Düşmemesi için Meryem'i belinden kavrayıverdi. Ramis Bey daha da sinirlenerek Taha'yı Meryem'den uzaklaştırdı.

"Tokunma ula kizima!" Yakalarından tutup salladı. "Duydun mi?! Tokunmayacasun kizima!" Hırpalanmak Taha'nın umrunda felan değildi. Onun umrunda olan bir çift yeşil gözdü. Endişeyle bakan, korkuyla titreyen bir çift yeşil göz...

"Baba n'olursun dur!" Diyerek Ramis Bey'in kolunu çekiştirdi Meryem. Bu sırada Akif koşarak yanlarına geldi. Ayırmak için araya girse de Ramis Bey buna izin vermedi. Hatta hiçbirine izin vermedi. "Ramis amca sakin ol." Deseler de hiçbirini dinlemedi. Taha'ya vurmaya devam etti.

Taha time bakarak başını salladı. "Bırakın" dedi. Bıraksalardıda sinirini kendisinden çıkarsaydı. Yeterki dönüp Meryem'e sataşmasaydı. Kabulüydü. Şimdiye kadar karşılığını vermediği bir fiskeyi yememiş adamın, karşılıksız dayak yemek de kabulüydü.

"Baba yeter!" Diyerek bağırdı Meryem. İçi yandı. Babasının her bir darbesi sanki kendisineydi. "Ula karişma demedum mi ben sağa?!" Ramis Bey bir hışımla arkasını döndü. Sinirle eli havaya kalktı. Belki vurmayacaktı ama Taha'nın kalbinden bir endişe seli geçmişti çoktan. Hele de o el Meryem'e kalkmıştı.

"Baba!" Diyerek tuttu elini. Ramis Bey aynı hışımla Taha'ya döndü. Elini çekmeye çalışsa da kıpırdatamadı. "Pirak ula elumi!" Taha ne kadar sıkı tuttuğunun farkında değildi. Değildi ama sıkı tutuyor oluşu sorun da değildi onun için.

"Baba sakın..."

Ramis Bey hala elini çekmeye çalışıyordu. "Bana gelişi güzel vurdun. Eyvallah, gıkım çıkmaz. Haklı veya haksızım, o da önemli değil. Babamsın, el kaldıracak da değilim." Kaşlarını kaldırdı.

"Ama Meryem olmaz baba!"

Ramis Bey elini kurtaramayınca Akif araya girmeye çalıştı. "Devrem sakin-" Taha Akif'i kaale bile almadı. Ramis Bey'e bakarak konuşmaya devam etti. "Ben Meryem'e kaşımı kaldırmaya korkuyorum, el kaldırmak ne demek baba?!"

Gözleri, sesi titredi Taha'nın. Düşüncesi bile çileden çıkartırdı adamı! Olur muydu öyle şey? İnsan sevdiğine böyle davranır mıydı hiç? Meryem'in tenini rüzgar ürkütse, rüzgara atarlanası gelirdi Taha'nın. Abartıyor muydu?
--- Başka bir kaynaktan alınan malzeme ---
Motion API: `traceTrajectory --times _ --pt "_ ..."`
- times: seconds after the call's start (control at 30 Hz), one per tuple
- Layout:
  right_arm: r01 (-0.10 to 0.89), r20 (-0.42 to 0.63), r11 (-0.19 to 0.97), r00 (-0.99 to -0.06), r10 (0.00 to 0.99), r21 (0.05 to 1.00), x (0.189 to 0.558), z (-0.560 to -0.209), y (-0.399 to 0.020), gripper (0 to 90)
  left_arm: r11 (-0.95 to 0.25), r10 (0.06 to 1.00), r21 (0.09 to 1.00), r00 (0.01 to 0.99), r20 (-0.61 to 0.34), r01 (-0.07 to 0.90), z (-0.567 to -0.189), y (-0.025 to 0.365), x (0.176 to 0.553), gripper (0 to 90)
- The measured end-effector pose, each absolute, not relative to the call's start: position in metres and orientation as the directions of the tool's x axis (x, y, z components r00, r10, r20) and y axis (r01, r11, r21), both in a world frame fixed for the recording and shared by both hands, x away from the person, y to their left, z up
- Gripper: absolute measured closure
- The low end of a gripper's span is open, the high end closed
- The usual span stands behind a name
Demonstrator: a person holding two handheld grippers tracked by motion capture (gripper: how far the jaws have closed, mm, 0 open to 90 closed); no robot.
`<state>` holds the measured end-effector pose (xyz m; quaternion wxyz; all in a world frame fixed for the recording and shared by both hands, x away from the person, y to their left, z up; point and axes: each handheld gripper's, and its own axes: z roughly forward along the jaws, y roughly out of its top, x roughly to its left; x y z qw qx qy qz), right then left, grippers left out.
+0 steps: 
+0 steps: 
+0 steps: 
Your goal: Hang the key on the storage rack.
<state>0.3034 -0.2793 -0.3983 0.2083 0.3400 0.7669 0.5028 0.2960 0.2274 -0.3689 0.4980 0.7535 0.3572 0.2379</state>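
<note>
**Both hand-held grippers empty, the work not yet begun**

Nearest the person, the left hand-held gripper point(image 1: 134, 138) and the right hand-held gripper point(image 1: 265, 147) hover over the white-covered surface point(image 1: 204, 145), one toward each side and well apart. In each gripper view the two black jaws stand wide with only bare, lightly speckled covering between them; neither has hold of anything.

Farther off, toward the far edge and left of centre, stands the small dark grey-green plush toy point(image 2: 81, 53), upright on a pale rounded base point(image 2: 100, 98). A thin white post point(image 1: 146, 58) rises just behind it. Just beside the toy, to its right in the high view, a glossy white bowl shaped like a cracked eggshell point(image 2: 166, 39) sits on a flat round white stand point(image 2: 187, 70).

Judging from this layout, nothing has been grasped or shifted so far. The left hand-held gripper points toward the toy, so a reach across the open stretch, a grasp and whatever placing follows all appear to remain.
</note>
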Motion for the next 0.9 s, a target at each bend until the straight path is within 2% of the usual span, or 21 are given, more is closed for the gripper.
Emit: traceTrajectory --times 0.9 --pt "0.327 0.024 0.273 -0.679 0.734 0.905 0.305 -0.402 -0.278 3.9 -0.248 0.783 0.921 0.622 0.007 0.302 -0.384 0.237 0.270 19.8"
Abartsındı! Meryem abartılmayı bile hak edecek bir kadındı.

Ramis Bey sinirle çıkıştı. "Ula neden kirdun o zaman arabayi onüme?!" Meryem Taha'ya bırakmadı cevabı. "Neden acaba baba? Arabayı durdurmadığın için olabilir mi?!" Sinirle dudaklarını yaladı. "Hakikaten baba! Neden durdurmadın arabayı?! Bunca canı tehlikeye atmayı nasıl göze alabildin?!" Ramis Bey'in eli Taha'da, gözü Meryem'deydi.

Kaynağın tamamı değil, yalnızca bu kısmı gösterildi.